All photographs courtesy of Jennifer Merrick.
Over 25,000 cyclists took over Montreal’s streets and neighbourhoods for the Go Bike Montreal Festival (May 27 – June 3), and it was a thrill to be one of them.
As a weekend leisure biker, whose kids speed by me within minutes of a family ride, I was apprehensive about doing a cycling tour, imagining hard-core-calves-of-steel bikers and myself huffing and puffing way behind. I needn’t have worried. It turned out the festival had everything to do with having fun on two wheels and was more of a celebration than a race.
Tour La Nuit
“This is better than New Year’s Eve,” I overheard a fellow cyclist say during the Tour La Nuit, a 25km bike tour held the Friday night of the festival.
And it did feel like a party, a giant neighbourhood gathering, with families and bikers of all ages rolling their lit-up bikes through residential streets. Some cyclists had costumes, and all seemed to be smiling on this warm summer evening (a warm-soft-breeze-sort-of-night we’ve dreamt about all winter). Montrealers were out on their balconies, porches and streets to cheer us on.
“Allez, allez, let’s go!” kids chanted, and there were noisemakers, clapping, songs and words of encouragement all along the route.
Time flew faster than we pedalled, and in no time, we were back at the starting point, Jeanne-Mance Park, where the festivities continued with food trucks, a lit-up Ferris wheel and live music.
Tour de L’ile de Montreal
The 50km Sunday morning tour through car-free streets and neighbourhoods first took place in 1985 and is the festival’s signature event. Participants have the choice of shortening the route to 25km, and for more avid cyclists, there are express 50k, 60k and 100k options as well.
Though not quite the same party energy as the Tour La Nuit, spirits were high as friends and families, locals and tourists cycled through Montreal’s streets and parks to the cheers of spectators. Biking through beautiful Olympic Park with a view of Montreal’s leaning tower was a highlight as was seeing so many young people out on their bikes.
“We intentionally reduced prices to encourage children and families,” said Suzanne Lareau, president and director general of Velo Quebec, the association which organizes the annual bike festival and promotes biking throughout the province. Children under 12 ride free, and teens 13-17 are charged only $10.
“We want to get them interested in biking when they’re young,” said Lareau.

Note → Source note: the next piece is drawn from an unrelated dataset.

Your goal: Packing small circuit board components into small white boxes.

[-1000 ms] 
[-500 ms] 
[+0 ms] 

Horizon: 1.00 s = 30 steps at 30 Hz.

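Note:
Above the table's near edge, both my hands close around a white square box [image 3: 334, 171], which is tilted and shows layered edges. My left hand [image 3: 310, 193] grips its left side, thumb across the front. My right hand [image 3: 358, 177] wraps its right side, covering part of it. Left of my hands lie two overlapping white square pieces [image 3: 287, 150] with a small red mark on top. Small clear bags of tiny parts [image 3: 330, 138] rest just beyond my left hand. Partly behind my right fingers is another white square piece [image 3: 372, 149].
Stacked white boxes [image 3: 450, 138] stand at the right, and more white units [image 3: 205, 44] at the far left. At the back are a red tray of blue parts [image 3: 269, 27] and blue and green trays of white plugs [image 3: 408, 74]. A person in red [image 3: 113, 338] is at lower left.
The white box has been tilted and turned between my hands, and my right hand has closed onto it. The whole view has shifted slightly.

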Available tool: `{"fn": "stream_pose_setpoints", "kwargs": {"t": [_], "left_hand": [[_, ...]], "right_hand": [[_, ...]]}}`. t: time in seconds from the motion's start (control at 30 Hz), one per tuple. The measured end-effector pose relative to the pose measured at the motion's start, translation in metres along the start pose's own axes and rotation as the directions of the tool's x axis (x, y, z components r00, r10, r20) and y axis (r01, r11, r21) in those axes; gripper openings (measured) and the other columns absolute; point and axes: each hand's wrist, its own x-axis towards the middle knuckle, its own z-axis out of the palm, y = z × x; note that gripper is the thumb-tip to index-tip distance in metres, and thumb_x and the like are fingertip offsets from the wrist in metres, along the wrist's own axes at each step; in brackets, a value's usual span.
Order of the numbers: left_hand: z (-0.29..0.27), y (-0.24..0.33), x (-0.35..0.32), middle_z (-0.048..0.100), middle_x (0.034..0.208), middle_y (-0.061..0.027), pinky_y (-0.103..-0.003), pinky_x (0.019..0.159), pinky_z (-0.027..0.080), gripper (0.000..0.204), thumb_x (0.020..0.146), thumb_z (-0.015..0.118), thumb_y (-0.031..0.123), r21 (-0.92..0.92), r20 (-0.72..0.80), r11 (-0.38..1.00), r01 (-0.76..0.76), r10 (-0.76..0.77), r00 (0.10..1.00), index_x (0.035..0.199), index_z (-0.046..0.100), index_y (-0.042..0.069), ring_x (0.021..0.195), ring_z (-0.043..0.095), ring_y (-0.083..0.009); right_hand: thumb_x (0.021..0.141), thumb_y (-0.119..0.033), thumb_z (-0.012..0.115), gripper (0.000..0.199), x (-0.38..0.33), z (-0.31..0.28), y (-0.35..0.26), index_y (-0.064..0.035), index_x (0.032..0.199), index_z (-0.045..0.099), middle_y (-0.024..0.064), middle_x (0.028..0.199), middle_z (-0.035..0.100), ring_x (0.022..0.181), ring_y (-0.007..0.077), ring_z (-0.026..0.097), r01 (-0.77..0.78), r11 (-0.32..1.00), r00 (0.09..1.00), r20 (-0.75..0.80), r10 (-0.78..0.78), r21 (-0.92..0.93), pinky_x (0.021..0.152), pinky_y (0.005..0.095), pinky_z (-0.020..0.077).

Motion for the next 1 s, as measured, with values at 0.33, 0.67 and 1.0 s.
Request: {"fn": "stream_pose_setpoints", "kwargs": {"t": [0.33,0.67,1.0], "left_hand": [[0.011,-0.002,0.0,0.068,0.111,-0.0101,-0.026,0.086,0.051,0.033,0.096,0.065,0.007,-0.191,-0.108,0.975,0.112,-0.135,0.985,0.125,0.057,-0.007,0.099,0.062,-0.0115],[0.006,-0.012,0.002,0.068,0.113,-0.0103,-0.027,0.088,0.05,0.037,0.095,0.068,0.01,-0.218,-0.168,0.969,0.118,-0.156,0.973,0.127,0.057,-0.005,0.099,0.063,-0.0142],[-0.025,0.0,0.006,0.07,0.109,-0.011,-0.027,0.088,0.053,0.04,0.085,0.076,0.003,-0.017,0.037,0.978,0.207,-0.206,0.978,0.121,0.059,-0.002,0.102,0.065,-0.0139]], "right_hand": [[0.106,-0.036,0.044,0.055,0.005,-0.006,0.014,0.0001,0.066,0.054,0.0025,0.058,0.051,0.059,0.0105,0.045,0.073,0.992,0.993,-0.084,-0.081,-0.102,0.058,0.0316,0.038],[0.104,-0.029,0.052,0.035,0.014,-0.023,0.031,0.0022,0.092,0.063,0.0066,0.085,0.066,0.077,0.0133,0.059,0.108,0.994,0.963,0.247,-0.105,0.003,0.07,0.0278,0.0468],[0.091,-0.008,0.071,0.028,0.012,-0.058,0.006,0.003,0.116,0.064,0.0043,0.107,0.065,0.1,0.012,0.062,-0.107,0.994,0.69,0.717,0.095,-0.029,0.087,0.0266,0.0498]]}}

The festival has been very effective in encouraging biking in Montreal, and those who participate in the tours are more likely to use their bikes in the future.
Personally, after having such a blast biking in the Go Bike Montreal Festival, I’ve been inspired to ride my bike more at home, too. Calves of steel here I come!
Bike Montreal Anytime
“The city is made for cyclists,” said Jean-Francois Tourangeau, guide at Fitz and Follwell Co., a bike rental and city tour company. “There are 800km of bike lanes and more is added each year.” He explained that half of Montreal’s population of two million cycle, and more than half a million use their bikes as a mode of transport.
We joined Tourangeau on a bike tour of North Montreal, which took us beyond downtown and Old Montreal though communities, parks and hidden alleyways. Stops included the trendy Mile End neighbourhood, bagel tasting at the famous St-Viateur Bagel and Jean-Talon, the city’s favourite market. Throughout the rolling tour, our passionate guide fed us tidbits about the history and local life of this much-loved district of Montreal.
And why the best way to truly see the city is on two wheels.